- _WORK REQUIRED_
Please print the listing that follows word for word, but skip any pictures it holds.
── GIVEN INFORMATION ──
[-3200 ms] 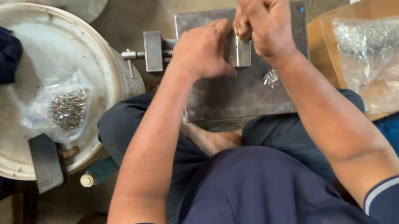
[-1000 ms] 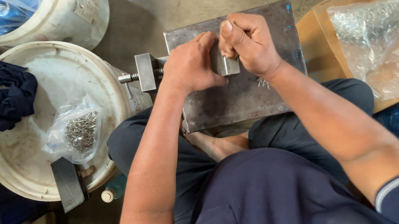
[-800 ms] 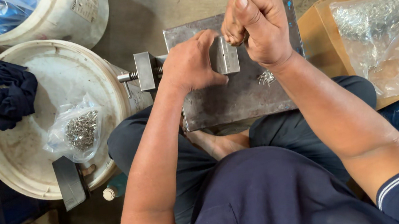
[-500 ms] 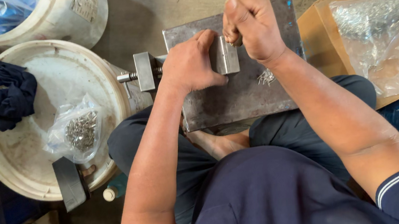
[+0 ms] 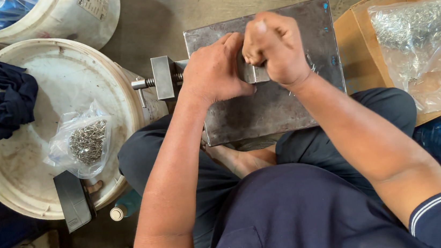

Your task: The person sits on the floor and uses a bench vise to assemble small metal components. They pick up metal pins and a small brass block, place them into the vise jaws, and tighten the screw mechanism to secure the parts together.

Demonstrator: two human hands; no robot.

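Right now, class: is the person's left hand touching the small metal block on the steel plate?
Touching. The head view shows the left hand wrapped against the small metal block on the steel plate.

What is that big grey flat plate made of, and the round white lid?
The grey rectangular plate looks like bare steel: dull, scuffed, with dark stains. The round white bucket lid looks like plastic: a smooth moulded rim, matte and grimy with brownish smears.
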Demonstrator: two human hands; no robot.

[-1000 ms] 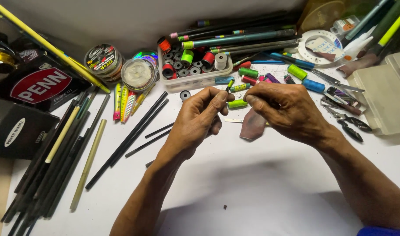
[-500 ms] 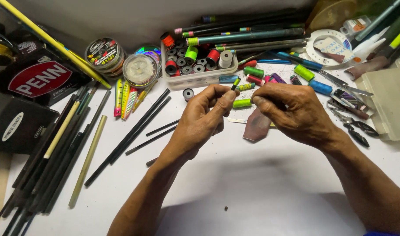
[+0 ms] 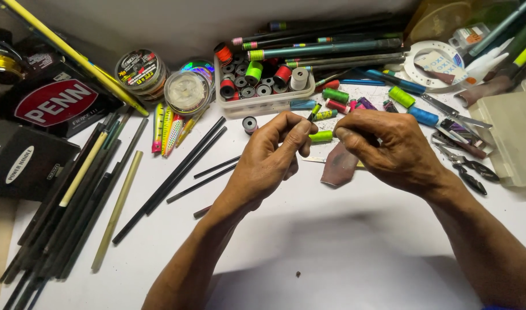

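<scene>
A black box (image 3: 50, 100) with a red oval label (image 3: 55, 102) edged in white lies at the far left of the surface. Just below it sits a second black box (image 3: 22, 163) bearing a small white oval label (image 3: 26, 164). Near them, 2 round line spools stand side by side: one with a dark label (image 3: 139, 69) printed in yellow and red, the other with a clear lid (image 3: 186, 92). At the far right lies a white ring-shaped card (image 3: 441, 62).

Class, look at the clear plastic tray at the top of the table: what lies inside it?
The clear plastic tray holds small thread spools in red, green, orange, grey and black. Whatever lies beneath that top layer is covered.
</scene>
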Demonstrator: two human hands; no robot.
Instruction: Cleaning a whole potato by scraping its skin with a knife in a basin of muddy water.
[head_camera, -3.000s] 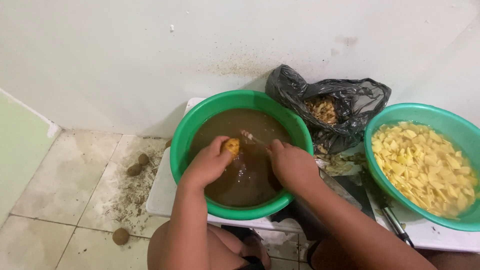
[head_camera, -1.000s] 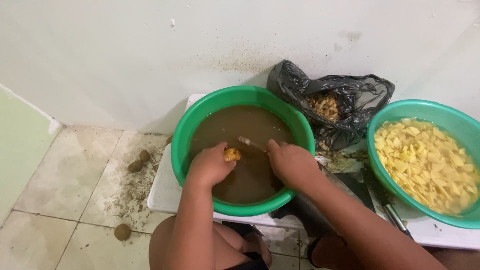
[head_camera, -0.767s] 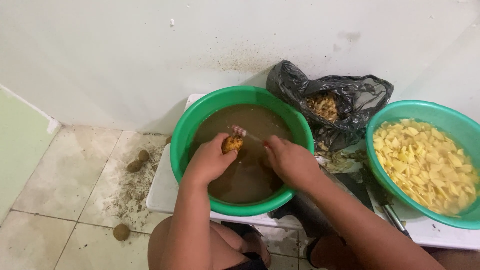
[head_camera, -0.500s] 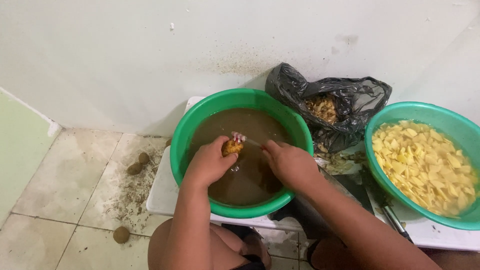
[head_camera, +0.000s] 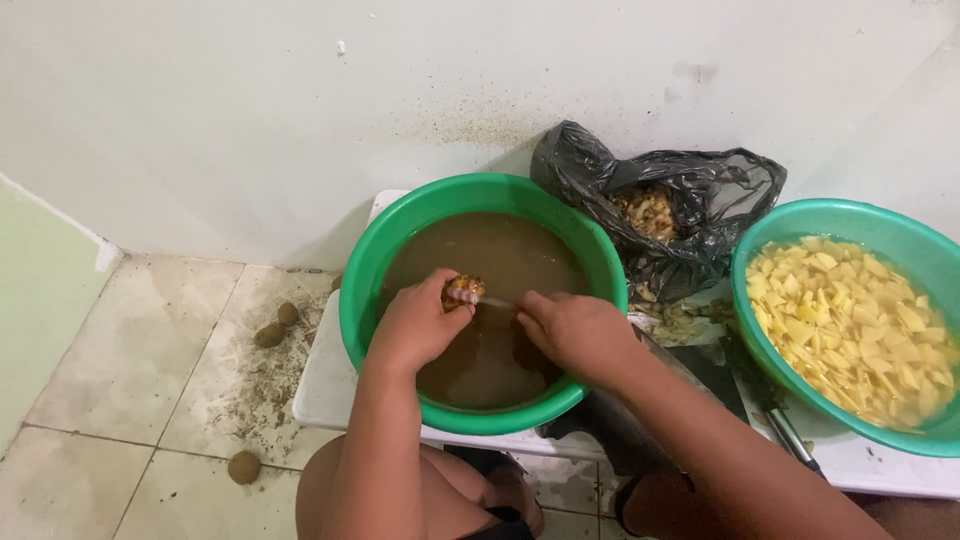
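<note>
A white tabletop (head_camera: 330, 385) carries everything here, and the landmark on it is the green basin (head_camera: 380, 260) of murky brown water that sits at its left end, just in front of the pale wall (head_camera: 250, 100). To the right of that basin, well apart, a second green basin (head_camera: 790, 215) holds a heap of cut yellow pieces (head_camera: 860, 325). Between the two, behind and just right of the brown-water basin, a black plastic bag (head_camera: 700, 195) slumps open with brownish peelings (head_camera: 650, 210) inside. To the left of the basin and below it, the tiled floor (head_camera: 120, 350) shows scattered dirt and three small brown potatoes (head_camera: 268, 335).

Over the water in the basin, the left hand (head_camera: 415, 325) has its fingers curled shut around a small, partly peeled potato (head_camera: 463, 291), held just above the surface near the basin's middle. The right hand (head_camera: 575, 330) hovers beside it, over the right half of the basin, its fingers closed on a thin knife (head_camera: 495, 301) whose blade tip reaches the potato. Right of the basin, near the tabletop's front edge, a dark handled tool (head_camera: 790, 440) lies flat.
</note>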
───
- _TASK RESPONSE_
[-3200 ms] 
[-1000 ms] 
[-800 ms] 
[-500 ms] 
[+0 ms] 

Your task: The person sits on the floor and uses a bench vise to assemble small metal components. They pick up metal pins and a small brass block, place them into the vise jaws, and tighten the screw mechanism to secure the parts together.

Demonstrator: two human hands; no robot.

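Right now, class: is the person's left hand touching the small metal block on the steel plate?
Touching. The head view shows the left hand wrapped against the small metal block on the steel plate.

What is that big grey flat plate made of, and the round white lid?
The grey rectangular plate looks like bare steel: dull, scuffed, with dark stains. The round white bucket lid looks like plastic: a smooth moulded rim, matte and grimy with brownish smears.
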Demonstrator: two human hands; no robot.

[-1000 ms] 
[-500 ms] 
[+0 ms] 

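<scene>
A black box (image 3: 50, 100) with a red oval label (image 3: 55, 102) edged in white lies at the far left of the surface. Just below it sits a second black box (image 3: 22, 163) bearing a small white oval label (image 3: 26, 164). Near them, 2 round line spools stand side by side: one with a dark label (image 3: 139, 69) printed in yellow and red, the other with a clear lid (image 3: 186, 92). At the far right lies a white ring-shaped card (image 3: 441, 62).

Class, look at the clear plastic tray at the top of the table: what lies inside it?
The clear plastic tray holds small thread spools in red, green, orange, grey and black. Whatever lies beneath that top layer is covered.
</scene>
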Demonstrator: two human hands; no robot.
Instruction: Cleaning a whole potato by scraping its skin with a knife in a basin of muddy water.
[head_camera, -3.000s] 
[head_camera, -1.000s] 
[head_camera, -0.767s] 
[head_camera, -0.500s] 
[head_camera, +0.000s] 
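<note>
A white tabletop (head_camera: 330, 385) carries everything here, and the landmark on it is the green basin (head_camera: 380, 260) of murky brown water that sits at its left end, just in front of the pale wall (head_camera: 250, 100). To the right of that basin, well apart, a second green basin (head_camera: 790, 215) holds a heap of cut yellow pieces (head_camera: 860, 325). Between the two, behind and just right of the brown-water basin, a black plastic bag (head_camera: 700, 195) slumps open with brownish peelings (head_camera: 650, 210) inside. To the left of the basin and below it, the tiled floor (head_camera: 120, 350) shows scattered dirt and three small brown potatoes (head_camera: 268, 335).

Over the water in the basin, the left hand (head_camera: 415, 325) has its fingers curled shut around a small, partly peeled potato (head_camera: 463, 291), held just above the surface near the basin's middle. The right hand (head_camera: 575, 330) hovers beside it, over the right half of the basin, its fingers closed on a thin knife (head_camera: 495, 301) whose blade tip reaches the potato. Right of the basin, near the tabletop's front edge, a dark handled tool (head_camera: 790, 440) lies flat.
</note>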

That is the complete output for this exercise.